A new study out of York University finds that music-based cognitive training offers dramatic benefits for young children, including improved verbal intelligence.
The study, conducted at York and the Royal Conservatory of Music in Toronto, appeared online yesterday in Psychological Science, a journal of the Association for Psychological Science. It looked at children between the ages of four and six, concluding that 90 per cent of those studied showed significant cognitive gains after only 20 days of training on interactive, music-based cognitive training cartoons. These results were confirmed by imaging data which indicated that brain changes had taken place following the exercises.
Right: Cognitive gains were experienced in children between the ages of four and six after just 20 days of training on an interactive music-based training program. Click on the image to view one of the programs used in the study.
“Our data have confirmed a rapid transfer of cognitive benefits in young children after only 20 days of training on an interactive, music-based cognitive training program. The strength of this effect in almost all of the children was remarkable,” says study lead author Sylvain Moreno, who carried out the research while at York University. Moreno is now lead scientist at Baycrest’s Centre for Brain Fitness in Toronto.
York Distinguished Research Professor Ellen Bialystok, principal collaborator on the study, says the results also have impact beyond the benefits of musical education.
“These results are dramatic not only because they clearly connect cognitive improvement to musical training, but also because the improvements in language and attention are found in completely different domains than the one used for training. This has enormous implications for development and education,” says Bialystok, a member of York’s Department of Psychology and associate scientist at Baycrest.
In the study, 48 preschoolers participated in computer-based cognitive training programs which were projected onto a classroom wall and featured colourful, animated cartoon characters delivering the lessons.
The children were divided into two groups: One received music-based training that involved a combination of motor, perceptual and cognitive tasks, and included instruction on rhythm, pitch, melody, voice and basic musical concepts. The other received visual art training that emphasized the development of visuo-spatial skills relating to concepts such as shape, colour, line, dimension and perspective. Both groups received two one-hour training sessions each day, over four weeks, led by Royal Conservatory instructors.
Researchers tested the children for verbal and spatial intelligence before and after the training using the Wechsler Preschool and Primary Scale of Intelligence (third edition). The team also conducted brain imaging using non-invasive electroencephalography (EEG), which measures brain activity.

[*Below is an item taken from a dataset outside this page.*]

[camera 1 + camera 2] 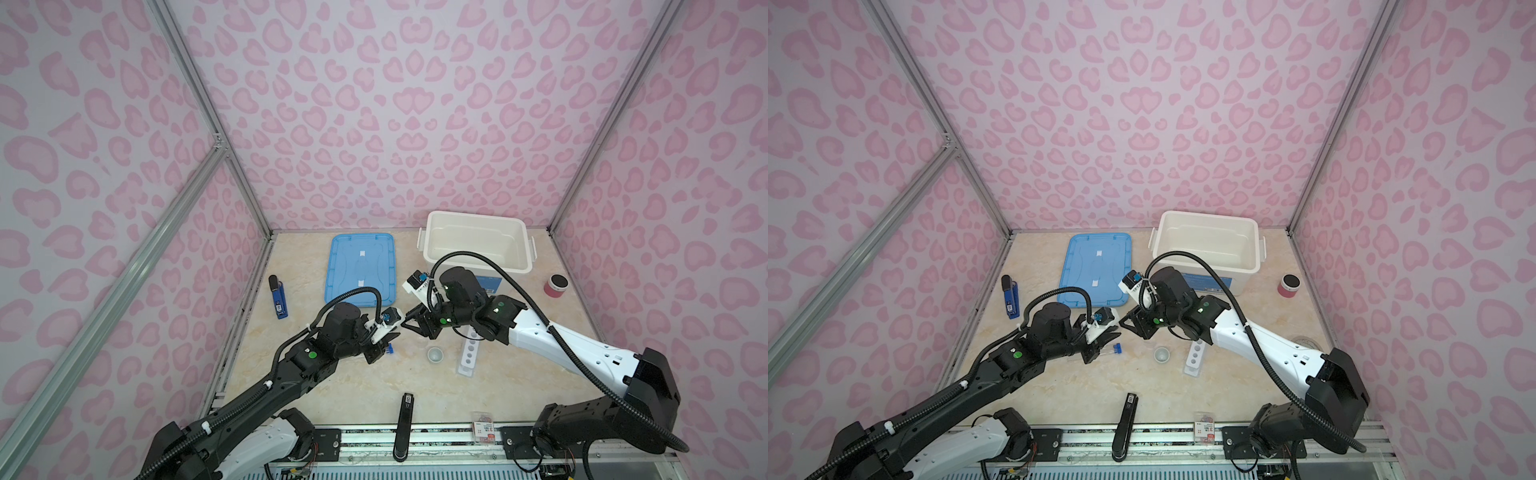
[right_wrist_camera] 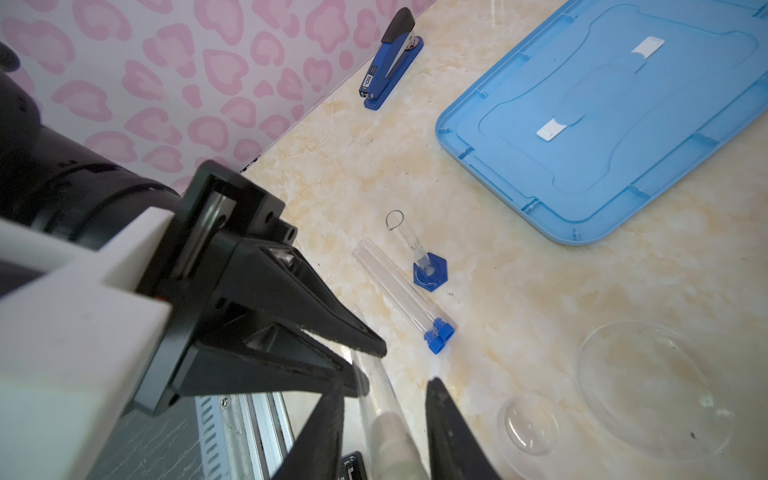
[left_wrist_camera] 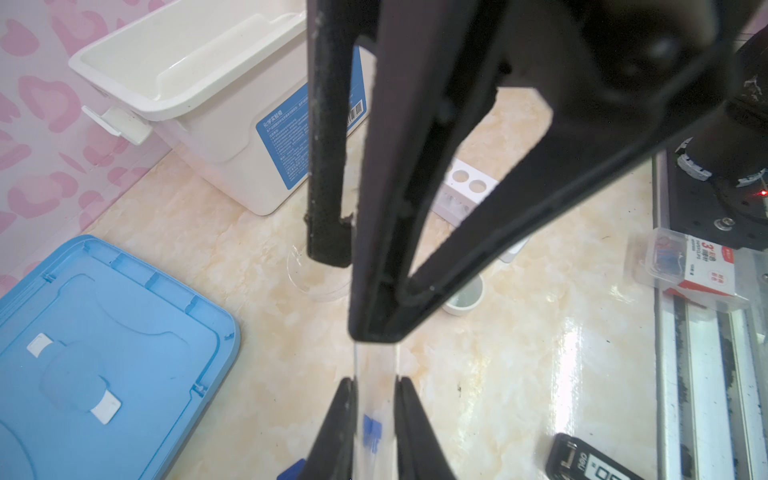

When children were retested five to 20 days post-program, researchers found no significant increases in verbal intelligence or brain changes for the children who completed the visual art training module. However, they found quite a different result in the children who took the music-based training: 90 per cent of those children exhibited intelligence improvements – five times larger than the other group – on a measure of vocabulary knowledge, as well as increased accuracy and reaction time.
The scientific team included Tom Chau, senior scientist at the Bloorview Research Institute and Canada Research Chair in Paediatric Rehabilitation Engineering, and Glenn Schellenberg, professor in the University of Toronto Mississauga’s Department of Psychology. George Brown College provided assistance in the early stages of software development for the training programs.
The study was supported by a grant to Moreno from the Ontario Centres of Excellence, and a grant to Bialystok from the US National Institutes of Health. The scientific team also included Raluca Barac and Nicholas Cepeda of York University.